JAK/STAT signaling pathway gene expression is reduced following Nelf knockdown in GnRH neurons

Abstract Hypothalamic gonadotropin releasing hormone (GnRH) is crucial for the proper function of the hypothalamic-pituitary-gonadal (HPG) axis, subsequent puberty, and reproduction. When GnRH neuron migration or GnRH regulation is impaired, hypogonadotropic hypogonadism results. Mutations in the gene for nasal embryonic luteinizing hormone-releasing factor ( NELF ) have been identified in GnRH-deficient humans. NELF is a predominantly nuclear protein that may participate in gene transcription, but the genes NELF regulates are unknown.
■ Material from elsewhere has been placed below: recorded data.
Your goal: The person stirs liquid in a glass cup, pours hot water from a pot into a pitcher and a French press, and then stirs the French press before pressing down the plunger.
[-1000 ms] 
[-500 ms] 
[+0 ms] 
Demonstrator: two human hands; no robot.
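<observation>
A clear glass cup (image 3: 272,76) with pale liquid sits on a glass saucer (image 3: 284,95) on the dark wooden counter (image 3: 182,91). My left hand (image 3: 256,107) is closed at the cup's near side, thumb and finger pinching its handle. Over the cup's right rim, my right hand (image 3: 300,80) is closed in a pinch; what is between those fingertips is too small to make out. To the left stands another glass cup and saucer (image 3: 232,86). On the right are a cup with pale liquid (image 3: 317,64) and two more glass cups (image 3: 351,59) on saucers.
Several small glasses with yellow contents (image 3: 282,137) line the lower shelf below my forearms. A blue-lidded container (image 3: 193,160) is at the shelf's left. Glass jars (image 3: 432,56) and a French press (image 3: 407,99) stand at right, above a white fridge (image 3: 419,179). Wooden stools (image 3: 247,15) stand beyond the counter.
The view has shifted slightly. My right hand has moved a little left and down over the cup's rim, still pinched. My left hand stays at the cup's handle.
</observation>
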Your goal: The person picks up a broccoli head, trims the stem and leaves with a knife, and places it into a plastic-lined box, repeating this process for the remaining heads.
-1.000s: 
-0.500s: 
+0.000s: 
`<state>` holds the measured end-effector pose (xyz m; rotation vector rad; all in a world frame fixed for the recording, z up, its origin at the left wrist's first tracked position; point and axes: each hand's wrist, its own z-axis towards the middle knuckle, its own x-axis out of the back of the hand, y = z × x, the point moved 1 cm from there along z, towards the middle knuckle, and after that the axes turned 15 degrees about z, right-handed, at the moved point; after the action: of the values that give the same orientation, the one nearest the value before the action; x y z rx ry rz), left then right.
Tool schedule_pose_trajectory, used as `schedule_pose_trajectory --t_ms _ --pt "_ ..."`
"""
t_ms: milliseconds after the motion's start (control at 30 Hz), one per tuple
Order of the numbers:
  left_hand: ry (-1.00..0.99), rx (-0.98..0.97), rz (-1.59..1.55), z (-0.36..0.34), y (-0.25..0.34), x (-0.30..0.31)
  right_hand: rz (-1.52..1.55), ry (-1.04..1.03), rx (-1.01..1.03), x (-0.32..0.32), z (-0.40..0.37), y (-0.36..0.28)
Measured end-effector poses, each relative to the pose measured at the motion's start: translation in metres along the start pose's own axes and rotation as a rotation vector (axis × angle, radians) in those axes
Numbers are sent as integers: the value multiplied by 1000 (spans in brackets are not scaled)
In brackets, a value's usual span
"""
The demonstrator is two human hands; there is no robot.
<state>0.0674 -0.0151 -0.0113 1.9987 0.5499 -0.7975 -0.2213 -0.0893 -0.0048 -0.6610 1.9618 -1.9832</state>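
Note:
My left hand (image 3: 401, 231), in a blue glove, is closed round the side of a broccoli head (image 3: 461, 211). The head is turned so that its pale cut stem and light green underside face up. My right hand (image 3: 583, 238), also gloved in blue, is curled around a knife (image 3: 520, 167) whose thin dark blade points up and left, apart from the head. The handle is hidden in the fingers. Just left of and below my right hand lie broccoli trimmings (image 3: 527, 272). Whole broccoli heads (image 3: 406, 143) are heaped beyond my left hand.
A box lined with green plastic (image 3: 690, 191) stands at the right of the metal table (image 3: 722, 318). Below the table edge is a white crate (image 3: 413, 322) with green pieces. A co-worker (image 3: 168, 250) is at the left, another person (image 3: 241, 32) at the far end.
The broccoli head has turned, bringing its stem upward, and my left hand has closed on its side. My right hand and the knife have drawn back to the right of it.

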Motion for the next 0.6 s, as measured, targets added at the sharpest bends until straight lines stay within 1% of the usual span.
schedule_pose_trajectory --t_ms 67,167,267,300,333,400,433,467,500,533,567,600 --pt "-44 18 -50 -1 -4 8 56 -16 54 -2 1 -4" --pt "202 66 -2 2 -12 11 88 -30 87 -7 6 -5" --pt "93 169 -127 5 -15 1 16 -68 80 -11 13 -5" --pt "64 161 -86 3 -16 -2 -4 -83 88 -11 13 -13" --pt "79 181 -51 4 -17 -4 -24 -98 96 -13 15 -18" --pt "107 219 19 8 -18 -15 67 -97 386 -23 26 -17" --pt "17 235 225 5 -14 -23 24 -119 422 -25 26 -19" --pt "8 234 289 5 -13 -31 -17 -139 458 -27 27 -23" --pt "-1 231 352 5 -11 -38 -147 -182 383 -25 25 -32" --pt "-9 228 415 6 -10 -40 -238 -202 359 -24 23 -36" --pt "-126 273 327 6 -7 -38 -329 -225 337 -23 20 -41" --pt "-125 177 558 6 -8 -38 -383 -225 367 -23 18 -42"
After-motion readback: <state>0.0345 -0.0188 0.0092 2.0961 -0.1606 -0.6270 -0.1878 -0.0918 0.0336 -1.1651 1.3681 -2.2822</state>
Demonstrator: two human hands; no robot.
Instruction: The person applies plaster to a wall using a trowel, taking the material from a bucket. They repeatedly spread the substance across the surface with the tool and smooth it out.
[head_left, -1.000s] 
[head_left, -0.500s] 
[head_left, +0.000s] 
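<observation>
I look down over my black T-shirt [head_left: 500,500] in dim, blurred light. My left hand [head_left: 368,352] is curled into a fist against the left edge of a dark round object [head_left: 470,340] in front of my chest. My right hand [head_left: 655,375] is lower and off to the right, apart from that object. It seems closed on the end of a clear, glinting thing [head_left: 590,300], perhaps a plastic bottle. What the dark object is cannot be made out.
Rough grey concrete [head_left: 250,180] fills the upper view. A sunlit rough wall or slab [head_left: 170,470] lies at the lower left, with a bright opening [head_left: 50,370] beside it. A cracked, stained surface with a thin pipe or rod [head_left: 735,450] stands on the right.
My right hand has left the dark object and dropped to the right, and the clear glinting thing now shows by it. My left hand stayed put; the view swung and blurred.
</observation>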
To address this question, RNA was extracted from NLT GnRH neuronal cells following either stable Nelf knockdown or scrambled control and subjected to cDNA arrays. Transcription factors and cell migration gene expression was altered most commonly. Members of the Janus kinase/signal transducers and activators of transcription (JAK/STAT) pathway, including Stat1, Stat2, Stat5a, Jak2, Irf7 and Irf9 , were significantly down regulated as assessed by RT-qPCR. Protein levels of STAT1, phospho-STAT1, and JAK2 were reduced, but the protein level of phospho-JAK2 was not. These findings suggest a role for NELF in the regulation of the JAK/STAT signaling pathway, which have important functions in GnRH neurons.